* _What this task involves_
Transcribe each line of the material with no alterations.

* _Data section_

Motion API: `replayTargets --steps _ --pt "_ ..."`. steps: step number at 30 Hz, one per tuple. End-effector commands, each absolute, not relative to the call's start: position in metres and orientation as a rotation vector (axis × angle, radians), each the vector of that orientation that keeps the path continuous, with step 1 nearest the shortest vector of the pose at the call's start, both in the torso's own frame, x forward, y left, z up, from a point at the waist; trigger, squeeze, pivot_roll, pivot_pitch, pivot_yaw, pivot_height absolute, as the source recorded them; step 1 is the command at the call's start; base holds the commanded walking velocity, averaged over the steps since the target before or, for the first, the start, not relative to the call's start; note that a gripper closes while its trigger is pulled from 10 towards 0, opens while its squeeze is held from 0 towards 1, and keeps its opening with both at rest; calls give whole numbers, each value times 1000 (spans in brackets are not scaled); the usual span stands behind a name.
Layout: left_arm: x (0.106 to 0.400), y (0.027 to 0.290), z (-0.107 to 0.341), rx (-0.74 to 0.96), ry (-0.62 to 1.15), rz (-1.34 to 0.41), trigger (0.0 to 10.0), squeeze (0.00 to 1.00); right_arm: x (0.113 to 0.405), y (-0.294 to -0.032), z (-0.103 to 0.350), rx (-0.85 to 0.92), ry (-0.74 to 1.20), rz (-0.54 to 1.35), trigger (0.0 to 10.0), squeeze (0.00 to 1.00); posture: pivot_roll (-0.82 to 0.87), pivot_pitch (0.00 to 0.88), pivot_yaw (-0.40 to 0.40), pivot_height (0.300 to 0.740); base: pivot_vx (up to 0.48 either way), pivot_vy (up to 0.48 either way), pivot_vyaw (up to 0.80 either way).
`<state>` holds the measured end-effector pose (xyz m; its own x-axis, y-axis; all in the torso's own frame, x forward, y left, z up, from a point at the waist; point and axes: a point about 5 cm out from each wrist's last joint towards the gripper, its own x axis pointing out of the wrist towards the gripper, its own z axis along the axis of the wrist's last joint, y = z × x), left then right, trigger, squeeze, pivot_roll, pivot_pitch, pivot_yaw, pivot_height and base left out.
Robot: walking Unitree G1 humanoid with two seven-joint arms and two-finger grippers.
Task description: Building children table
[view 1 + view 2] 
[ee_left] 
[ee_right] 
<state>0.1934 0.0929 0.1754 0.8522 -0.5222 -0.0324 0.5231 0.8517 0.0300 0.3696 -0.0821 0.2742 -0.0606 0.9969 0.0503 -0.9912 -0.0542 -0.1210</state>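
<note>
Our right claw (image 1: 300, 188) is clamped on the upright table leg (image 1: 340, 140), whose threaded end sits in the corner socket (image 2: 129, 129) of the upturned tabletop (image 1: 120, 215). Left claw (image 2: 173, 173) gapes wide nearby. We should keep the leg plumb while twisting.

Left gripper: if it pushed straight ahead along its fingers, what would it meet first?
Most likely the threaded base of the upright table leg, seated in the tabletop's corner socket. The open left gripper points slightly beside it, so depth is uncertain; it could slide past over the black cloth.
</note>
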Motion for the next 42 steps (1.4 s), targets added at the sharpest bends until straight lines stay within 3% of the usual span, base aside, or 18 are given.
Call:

* _Result of the task_
Motion API: `replayTargets --steps _ --pt "_ ..."`. steps: step number at 30 Hz, one per tuple. End-effector commands, each absolute, not relative to the call's start: position in metres and orientation as a rotation vector (axis × angle, radians), each the vector of that orientation that keeps the path continuous, with step 1 nearest the shortest vector of the pose at the call's start, both in the torso's own frame, x forward, y left, z up, from a point at the waist; trigger, squeeze, pivot_roll, pivot_pitch, pivot_yaw, pivot_height absolute, as the source recorded them; step 1 is the command at the call's start; base holds the commanded walking velocity, averaged over the steps since the target before or, for the first, the start, not relative to the call's start; note that a gripper closes while its trigger is pulled from 10 towards 0, opens while its squeeze is held from 0 towards 1, and keeps its opening with both at rest; calls give whole numbers, each value times 1000 (spans in brackets are not scaled); the usual span stands behind a name.
Layout: left_arm: x (0.106 to 0.400), y (0.027 to 0.290), z (-0.107 to 0.341), rx (-0.74 to 0.96), ry (-0.62 to 1.15), rz (-1.34 to 0.41), trigger (0.0 to 10.0), squeeze (0.00 to 1.00); right_arm: x (0.113 to 0.405), y (-0.294 to -0.032), z (-0.103 to 0.350), rx (-0.85 to 0.92), ry (-0.74 to 1.20), rz (-0.54 to 1.35), trigger (0.0 to 10.0), squeeze (0.00 to 1.00); posture: pivot_roll (-0.82 to 0.87), pivot_pitch (0.00 to 0.88), pivot_yaw (-0.40 to 0.40), pivot_height (0.300 to 0.740); base: pivot_vx (up to 0.48 either way), pivot_vy (up to 0.48 either way), pivot_vyaw (up to 0.80 either way).
`<state>` holds the measured end-effector pose (xyz m; its own x-axis, y-axis; all in the torso's own frame, x forward, y left, z up, from a point at the waist; point and axes: a point about 5 cm out from each wrist's last joint towards the gripper, its own x axis pointing out of the wrist towards the gripper, its own z axis along the axis of the wrist's last joint, y = z × x), left then right, trigger, squeeze, pivot_roll, pivot_pitch, pivot_yaw, pivot_height and base left out.
Robot: walking Unitree G1 humanoid with two seven-joint arms and two-finger grippers.
Task description: Building children table
[view 1 + view 2] 
[ee_left] 
[ee_right] 
<state>0.1934 0.0929 0.1754 0.8522 -0.5222 -0.0324 0.5231 0.8517 0.0300 0.3696 -0.0821 0.2742 -0.0606 0.9969 0.0503 -0.9912 -0.0542 -0.1210</state>
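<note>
Our right claw (image 1: 300, 188) is clamped on the upright table leg (image 1: 340, 140), whose threaded end sits in the corner socket (image 2: 129, 129) of the upturned tabletop (image 1: 120, 215). Left claw (image 2: 173, 173) gapes wide nearby. We should keep the leg plumb while twisting.

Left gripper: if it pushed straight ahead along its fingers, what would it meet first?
Most likely the threaded base of the upright table leg, seated in the tabletop's corner socket. The open left gripper points slightly beside it, so depth is uncertain; it could slide past over the black cloth.
</note>
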Motion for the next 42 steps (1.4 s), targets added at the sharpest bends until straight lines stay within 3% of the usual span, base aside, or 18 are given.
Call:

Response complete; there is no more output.